### GOAL OF THE EXERCISE
Where a line below holds the string "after", copy that line.
--
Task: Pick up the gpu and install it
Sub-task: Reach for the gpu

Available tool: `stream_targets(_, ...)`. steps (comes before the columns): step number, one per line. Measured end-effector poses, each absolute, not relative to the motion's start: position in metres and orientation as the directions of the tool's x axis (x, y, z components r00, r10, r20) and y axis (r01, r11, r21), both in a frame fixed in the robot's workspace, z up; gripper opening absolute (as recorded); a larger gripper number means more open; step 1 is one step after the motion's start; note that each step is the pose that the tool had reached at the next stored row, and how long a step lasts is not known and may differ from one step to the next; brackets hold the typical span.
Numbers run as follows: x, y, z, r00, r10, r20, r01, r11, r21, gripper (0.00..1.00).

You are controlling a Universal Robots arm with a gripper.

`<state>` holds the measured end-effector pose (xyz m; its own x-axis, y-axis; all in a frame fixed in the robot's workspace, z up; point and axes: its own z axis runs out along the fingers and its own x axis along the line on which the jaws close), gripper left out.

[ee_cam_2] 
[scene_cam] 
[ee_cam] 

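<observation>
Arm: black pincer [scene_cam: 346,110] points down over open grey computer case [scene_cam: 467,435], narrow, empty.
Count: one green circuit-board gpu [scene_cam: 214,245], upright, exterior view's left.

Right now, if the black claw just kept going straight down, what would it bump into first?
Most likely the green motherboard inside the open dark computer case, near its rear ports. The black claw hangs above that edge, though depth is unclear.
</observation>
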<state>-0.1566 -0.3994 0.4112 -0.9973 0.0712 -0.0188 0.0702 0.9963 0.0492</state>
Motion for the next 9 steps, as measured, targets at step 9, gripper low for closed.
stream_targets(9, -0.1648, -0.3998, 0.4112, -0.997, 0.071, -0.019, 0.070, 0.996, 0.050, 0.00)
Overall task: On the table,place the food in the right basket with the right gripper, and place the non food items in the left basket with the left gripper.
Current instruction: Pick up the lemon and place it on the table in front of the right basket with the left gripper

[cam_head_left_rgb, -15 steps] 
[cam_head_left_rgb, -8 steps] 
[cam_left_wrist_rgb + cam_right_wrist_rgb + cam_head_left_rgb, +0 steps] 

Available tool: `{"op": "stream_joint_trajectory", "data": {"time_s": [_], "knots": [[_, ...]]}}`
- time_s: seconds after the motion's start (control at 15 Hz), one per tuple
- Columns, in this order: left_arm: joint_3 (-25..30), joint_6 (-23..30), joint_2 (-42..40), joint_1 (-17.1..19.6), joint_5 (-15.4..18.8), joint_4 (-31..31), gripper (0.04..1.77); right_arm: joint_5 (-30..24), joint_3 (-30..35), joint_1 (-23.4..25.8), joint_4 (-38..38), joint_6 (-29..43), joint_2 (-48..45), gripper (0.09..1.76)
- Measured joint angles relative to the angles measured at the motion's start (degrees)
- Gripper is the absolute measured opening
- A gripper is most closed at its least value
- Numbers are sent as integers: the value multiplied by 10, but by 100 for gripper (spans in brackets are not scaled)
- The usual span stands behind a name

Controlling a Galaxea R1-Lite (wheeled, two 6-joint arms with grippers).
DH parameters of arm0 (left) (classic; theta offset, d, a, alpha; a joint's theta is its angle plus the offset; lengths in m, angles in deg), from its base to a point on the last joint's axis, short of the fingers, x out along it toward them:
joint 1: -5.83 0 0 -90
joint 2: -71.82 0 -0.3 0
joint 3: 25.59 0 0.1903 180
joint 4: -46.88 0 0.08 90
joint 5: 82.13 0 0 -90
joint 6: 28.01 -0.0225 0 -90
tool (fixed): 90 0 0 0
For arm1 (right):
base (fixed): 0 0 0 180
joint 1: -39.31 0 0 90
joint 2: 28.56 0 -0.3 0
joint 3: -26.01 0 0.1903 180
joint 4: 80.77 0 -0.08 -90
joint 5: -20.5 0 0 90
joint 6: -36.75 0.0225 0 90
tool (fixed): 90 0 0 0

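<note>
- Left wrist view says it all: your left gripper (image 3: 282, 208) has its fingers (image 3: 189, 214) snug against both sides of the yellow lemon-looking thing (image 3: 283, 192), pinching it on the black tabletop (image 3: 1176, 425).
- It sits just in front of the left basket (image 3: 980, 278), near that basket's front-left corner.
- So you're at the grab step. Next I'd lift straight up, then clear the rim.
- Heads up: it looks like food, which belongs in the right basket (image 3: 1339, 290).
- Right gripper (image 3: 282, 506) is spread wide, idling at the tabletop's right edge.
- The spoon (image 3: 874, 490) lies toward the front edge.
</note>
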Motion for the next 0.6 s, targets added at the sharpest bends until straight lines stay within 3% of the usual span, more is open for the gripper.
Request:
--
### RESPONSE BOX
Available tool: `stream_targets(_, ...)`. steps (comes before the columns): step number, one per line. Measured end-effector poses, each absolute, not relative to the motion's start: position in metres and orientation as the directions of the tool's x axis (x, y, z components r00, r10, r20) and y axis (r01, r11, r21), both in a frame fixed in the robot's workspace, z up; gripper opening absolute (as recorded); a larger gripper number means more open; step 1 is one step after the motion's start; note that each step is the pose that the tool had reached at the next stored row, and how long a step lasts is not known and may differ from one step to the next; brackets hold the typical span.
- time_s: seconds after the motion's start (control at 15 Hz), one per tuple

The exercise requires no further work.